Gas prices surged this morning across Europe after workers at two major liquefied natural gas (LNG) facilities confirmed plans for daily labour stoppages of up to 11 hours next week, following a protracted dispute with operator Chevron over pay and conditions.
Workers at the Gorgon and Wheatstone downstream facilities plan to down tools for seven hours in two blocks on 7 September, which will escalate to 10 hours on 8 September and to 11 hours on 9 September, according to a document on the planned actions seen by the news agency Reuters.
The Offshore Alliance, which groups together the Maritime Union of Australia and the Australian Workers’ Union, confirmed the decision in a Facebook post today.
“Members will be participating in rolling stoppages, bans and limitations that will escalate each week until Chevron agrees to our bargaining claim. It’s set to cost Chevron their LNG exports as [the industrial action] starts to bite,” said the alliance.
Unions still have the option to call off the strikes if their terms are met – with Woodside managing to avert planned industrial action at the North West Shelf, Australia’s largest LNG facility after negotiating an 11th-hour deal for higher wages and employee-friendly rosters with workers.
Prices climbed to nearly £1 per therm on the British benchmark, while prices rose three per cent on Dutch benchmark, to €38.40 per megawatt hour, up 10.4 per cent from Friday.
Reflecting the volatile nature of gas pricing amid challenging macroeconomic headwinds, UK gas prices eased to a 4.8 per cent gain in the early afternoon at 89.3p per therm, while Dutch prices dropped to a seven per cent loss at €35.75 per megawatt hour.
Industrial action by the same union alliance last year against Shell at its vast Prelude floating LNG site off north-west Australia cost the company around $1bn in lost exports over the two months it took to reach a pay deal.
The threat of strikes matters because Europe has been highly dependent on LNG to meet its supply needs amid a Kremlin-backed supply squeeze on Russia.
The two facilities account for more than five per cent of the global LNG export supply – meaning a shut down would result in reduced trading and make bids for LNG more competitive and expensive.
Carsten Fritsch, commodity analyst at Commerzbank, considered supply disruption in Australia to be a risk but also noted that refurbishment work on fields in Norway was also posing a challenge.
“While a lower LNG supply from Australia is still only a risk, the decline in the supply of gas from Norway is already a fact. Gas shipments from Europe’s leading gas supplier have dropped to their lowest level in over a year now that routine maintenance work has begun at a major gas field in the North Sea,” he said
The analyst also expected that high gas prices would have ceiling with data from Gas Infrastructure Europe showing average filling level in the EU is already above 92 per cent – its highest level at this time of year since 2019.
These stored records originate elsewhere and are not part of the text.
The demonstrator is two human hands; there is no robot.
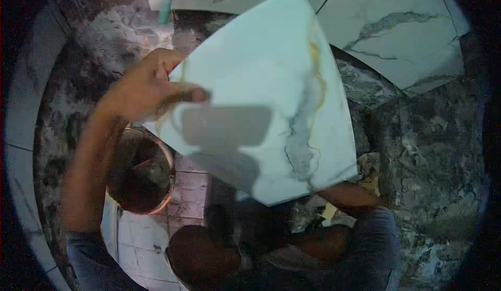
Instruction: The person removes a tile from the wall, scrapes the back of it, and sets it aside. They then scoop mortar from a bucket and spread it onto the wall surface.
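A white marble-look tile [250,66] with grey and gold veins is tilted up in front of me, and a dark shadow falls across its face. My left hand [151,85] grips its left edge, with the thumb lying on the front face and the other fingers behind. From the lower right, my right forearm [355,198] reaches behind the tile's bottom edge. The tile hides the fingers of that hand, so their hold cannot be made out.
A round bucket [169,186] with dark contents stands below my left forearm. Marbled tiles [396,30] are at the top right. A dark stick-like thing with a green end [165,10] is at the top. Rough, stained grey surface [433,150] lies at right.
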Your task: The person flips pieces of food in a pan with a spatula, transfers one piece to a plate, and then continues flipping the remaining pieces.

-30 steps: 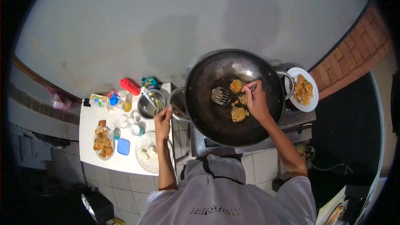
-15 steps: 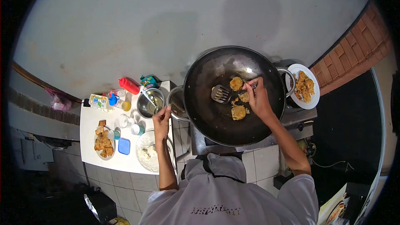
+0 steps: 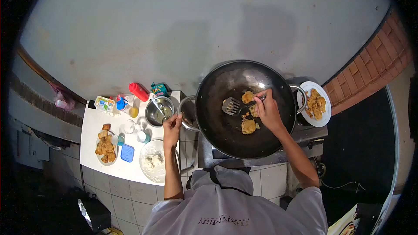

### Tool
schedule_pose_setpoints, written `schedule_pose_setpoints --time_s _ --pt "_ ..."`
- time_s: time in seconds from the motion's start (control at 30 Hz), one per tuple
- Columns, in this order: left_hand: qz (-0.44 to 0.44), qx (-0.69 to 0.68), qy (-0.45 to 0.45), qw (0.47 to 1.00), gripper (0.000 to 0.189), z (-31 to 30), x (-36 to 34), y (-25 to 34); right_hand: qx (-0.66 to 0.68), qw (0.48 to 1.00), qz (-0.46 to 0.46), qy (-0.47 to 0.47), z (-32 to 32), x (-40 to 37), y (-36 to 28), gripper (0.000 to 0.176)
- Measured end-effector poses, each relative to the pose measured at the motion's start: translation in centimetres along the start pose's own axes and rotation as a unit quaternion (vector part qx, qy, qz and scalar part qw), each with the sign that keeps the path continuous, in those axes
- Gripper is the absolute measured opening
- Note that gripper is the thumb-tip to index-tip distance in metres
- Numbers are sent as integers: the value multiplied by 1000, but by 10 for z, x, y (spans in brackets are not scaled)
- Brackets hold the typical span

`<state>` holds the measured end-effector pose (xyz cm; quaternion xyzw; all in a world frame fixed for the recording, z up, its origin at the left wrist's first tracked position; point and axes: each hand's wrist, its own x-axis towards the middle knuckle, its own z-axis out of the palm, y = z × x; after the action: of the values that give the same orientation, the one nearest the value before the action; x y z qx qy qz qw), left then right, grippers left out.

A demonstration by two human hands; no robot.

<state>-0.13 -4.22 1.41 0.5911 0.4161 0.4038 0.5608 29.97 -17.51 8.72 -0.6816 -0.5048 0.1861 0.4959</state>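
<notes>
My right hand (image 3: 269, 112) is closed around the handle of a slotted spatula (image 3: 231, 106), whose head rests inside a large dark wok (image 3: 235, 143). Beside the spatula lie golden-brown patties: one upper patty (image 3: 247, 97), one partly covered by my hand, and a lower patty (image 3: 248, 126). Small fried crumbs surround them. My left hand (image 3: 172, 127) has its fingers closed at the outer edge of the wok's left loop handle (image 3: 186, 124). Just beyond those fingers stands a metal bowl (image 3: 148, 114) with a long-handled utensil (image 3: 156, 104) in it.
Right of the wok sits a white plate (image 3: 322, 121) of fried pieces. On the white table (image 3: 91, 126) are a red bottle (image 3: 138, 92), a blue lid (image 3: 127, 153), cups, a plate of fried food (image 3: 106, 149) and a plate with white food (image 3: 152, 162). A wall rises behind.
The camera view has tilted slightly, so the wok and table appear lower. Both hands keep their grips, and the spatula stays beside the patties with little visible movement.
</notes>
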Motion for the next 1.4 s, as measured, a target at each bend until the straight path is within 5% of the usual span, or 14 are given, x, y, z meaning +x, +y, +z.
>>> schedule_pose_setpoints --time_s 0.23,1.3,1.4 --pt "-20 -6 -17 1000 29 -2 1 -2 0 997 -37 69 -17 8 -11 13" --pt "-16 5 -1 1000 34 0 -1 3 -37 999 -17 1 -5 -8 2 13" --pt "-27 -8 -7 1000 33 2 -3 8 12 998 47 -45 -8 -9 -13 12"
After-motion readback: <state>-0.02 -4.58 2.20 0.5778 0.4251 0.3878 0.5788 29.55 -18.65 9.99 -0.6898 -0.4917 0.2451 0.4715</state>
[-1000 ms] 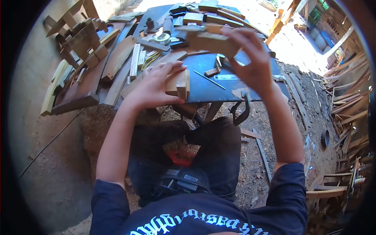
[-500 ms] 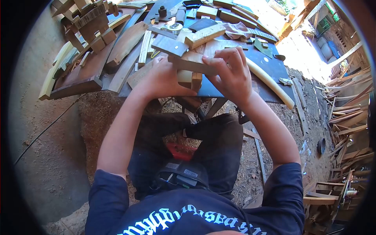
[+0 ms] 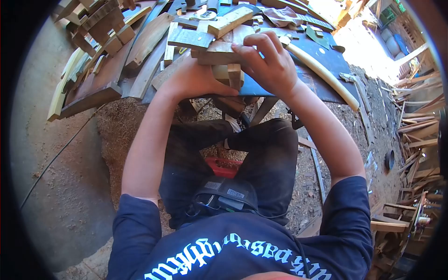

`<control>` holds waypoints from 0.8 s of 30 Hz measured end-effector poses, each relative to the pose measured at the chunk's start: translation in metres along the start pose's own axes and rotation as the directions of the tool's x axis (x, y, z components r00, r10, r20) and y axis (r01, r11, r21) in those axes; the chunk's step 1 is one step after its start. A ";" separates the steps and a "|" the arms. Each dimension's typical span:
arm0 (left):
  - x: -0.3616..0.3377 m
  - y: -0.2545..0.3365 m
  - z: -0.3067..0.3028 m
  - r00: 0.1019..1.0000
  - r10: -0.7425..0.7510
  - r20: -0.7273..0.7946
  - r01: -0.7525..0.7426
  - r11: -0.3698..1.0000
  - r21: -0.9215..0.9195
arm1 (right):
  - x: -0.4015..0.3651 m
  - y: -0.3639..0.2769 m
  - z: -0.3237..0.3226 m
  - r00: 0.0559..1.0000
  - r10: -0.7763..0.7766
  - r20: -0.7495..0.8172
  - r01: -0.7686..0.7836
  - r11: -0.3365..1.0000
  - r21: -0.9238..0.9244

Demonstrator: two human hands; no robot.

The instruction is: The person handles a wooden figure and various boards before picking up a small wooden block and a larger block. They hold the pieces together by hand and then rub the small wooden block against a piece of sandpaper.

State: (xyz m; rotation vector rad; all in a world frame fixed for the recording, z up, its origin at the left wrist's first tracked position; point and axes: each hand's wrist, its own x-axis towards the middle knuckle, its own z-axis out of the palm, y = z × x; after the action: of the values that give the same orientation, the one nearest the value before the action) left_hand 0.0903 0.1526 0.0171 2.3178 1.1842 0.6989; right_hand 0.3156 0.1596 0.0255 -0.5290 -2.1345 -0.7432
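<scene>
Both hands are at a piece built of several joined wooden blocks (image 3: 217,57), over the near edge of the workbench. My left hand (image 3: 193,80) closes round its lower left side, thumb stretched along the small lower block (image 3: 234,74); its other fingers are hidden behind the wood. My right hand (image 3: 270,60) pinches the right end of the flat front block, fingertips on its upper face. On the left of the piece lies a grey-faced flat block (image 3: 190,39). A pale, rough block (image 3: 235,21) slants at its far side; whether it is joined cannot be made out.
Curved boards (image 3: 149,39) and stacked blocks (image 3: 100,23) crowd the bench's left. A long pale curved strip (image 3: 324,77) lies along the right, near a dark cloth (image 3: 280,16). Below are a red seat (image 3: 223,167) and wood scraps. Offcuts (image 3: 422,119) pile up at far right.
The camera view has tilted, so bench and hands appear higher in the picture. Both hands keep their hold on the wooden piece, with the right fingers slightly shifted.
</scene>
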 end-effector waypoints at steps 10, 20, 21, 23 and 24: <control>0.000 0.013 -0.004 0.993 -0.084 0.078 0.089 0.994 -0.065 | -0.001 -0.007 0.001 1.000 -0.016 -0.004 0.016 1.000 0.000; 0.004 -0.001 0.002 0.994 0.077 -0.073 -0.073 0.995 0.065 | -0.008 0.038 -0.033 0.990 0.140 0.004 -0.138 0.979 -0.148; 0.004 -0.002 0.003 0.988 0.108 -0.107 -0.100 0.992 0.074 | -0.012 0.052 -0.044 0.984 0.179 -0.016 -0.179 0.966 -0.185; 0.004 -0.004 0.002 0.996 0.072 -0.062 -0.071 0.997 0.016 | -0.023 0.077 -0.065 0.926 0.373 0.060 -0.359 0.918 -0.166; 0.004 -0.004 0.002 0.994 0.089 -0.061 -0.087 0.996 0.030 | -0.031 0.089 -0.075 0.899 0.431 0.082 -0.412 0.894 -0.176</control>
State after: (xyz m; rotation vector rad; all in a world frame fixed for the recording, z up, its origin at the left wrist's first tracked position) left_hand 0.0911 0.1577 0.0139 2.3992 1.1308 0.7962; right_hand 0.4273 0.1723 0.0683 -1.1063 -1.9742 -0.6403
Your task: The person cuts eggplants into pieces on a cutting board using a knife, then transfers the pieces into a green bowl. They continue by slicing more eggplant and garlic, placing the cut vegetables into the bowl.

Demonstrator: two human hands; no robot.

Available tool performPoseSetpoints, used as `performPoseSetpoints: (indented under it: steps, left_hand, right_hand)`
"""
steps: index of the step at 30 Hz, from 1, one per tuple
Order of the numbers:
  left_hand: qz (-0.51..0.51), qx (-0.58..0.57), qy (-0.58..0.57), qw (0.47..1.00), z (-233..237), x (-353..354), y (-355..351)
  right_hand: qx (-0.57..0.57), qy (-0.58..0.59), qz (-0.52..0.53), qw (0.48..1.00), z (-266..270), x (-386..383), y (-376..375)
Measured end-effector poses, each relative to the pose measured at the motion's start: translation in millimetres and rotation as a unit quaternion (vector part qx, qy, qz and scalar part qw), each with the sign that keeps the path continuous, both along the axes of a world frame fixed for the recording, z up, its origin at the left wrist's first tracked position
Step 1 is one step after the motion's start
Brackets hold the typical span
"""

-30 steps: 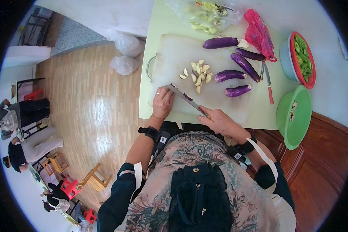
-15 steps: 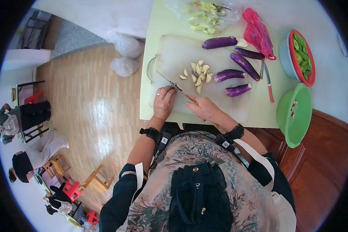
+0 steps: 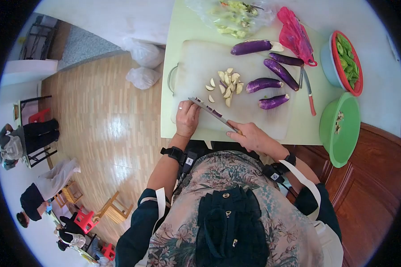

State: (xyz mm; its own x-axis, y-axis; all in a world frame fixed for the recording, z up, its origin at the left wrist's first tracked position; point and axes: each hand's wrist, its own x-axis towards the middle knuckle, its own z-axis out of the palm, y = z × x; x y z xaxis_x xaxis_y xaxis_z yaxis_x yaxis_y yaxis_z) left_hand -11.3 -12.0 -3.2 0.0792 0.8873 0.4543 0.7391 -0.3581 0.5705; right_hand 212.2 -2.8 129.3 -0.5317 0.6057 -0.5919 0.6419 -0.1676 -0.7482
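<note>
My right hand is wrapped round the handle of a kitchen knife. Bits of purple eggplant cling along its blade, which slants up and left to my left hand. The left fingers are curled and pressed together at the blade's tip, on an eggplant piece that they and the knife mostly hide. Both hands are over the near part of a white cutting board. Beyond them lies a loose pile of cut eggplant chunks. Several purple eggplants rest at the right, one partly peeled.
A second knife lies right of the board. Further right are a green basin with scraps and a red-rimmed basket of green peppers. A pink plastic bag and a clear bag of greens are behind. People are at the far left.
The knife and my right hand have shifted right and slightly down, and the blade has turned. One more cut chunk lies apart near the blade. My left hand stays nearly in place.
</note>
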Motion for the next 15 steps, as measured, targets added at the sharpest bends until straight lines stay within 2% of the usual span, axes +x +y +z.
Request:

“Last year this was not achieved until mid-October. This should curb any upside potential for gas prices,” he said.
Chevron confirmed the notices for strike action when approached for comment by City A.M.
A Chevron Australia spokesperson said: “While we don’t believe that industrial action is necessary for agreement to be reached, we recognise employees have the right to take protected industrial action and we will continue to take steps to maintain safe and reliable operations in the event of disruption at our facilities.
“We will also continue to work through the bargaining process as we seek outcomes that are in the interests of both employees and the company.”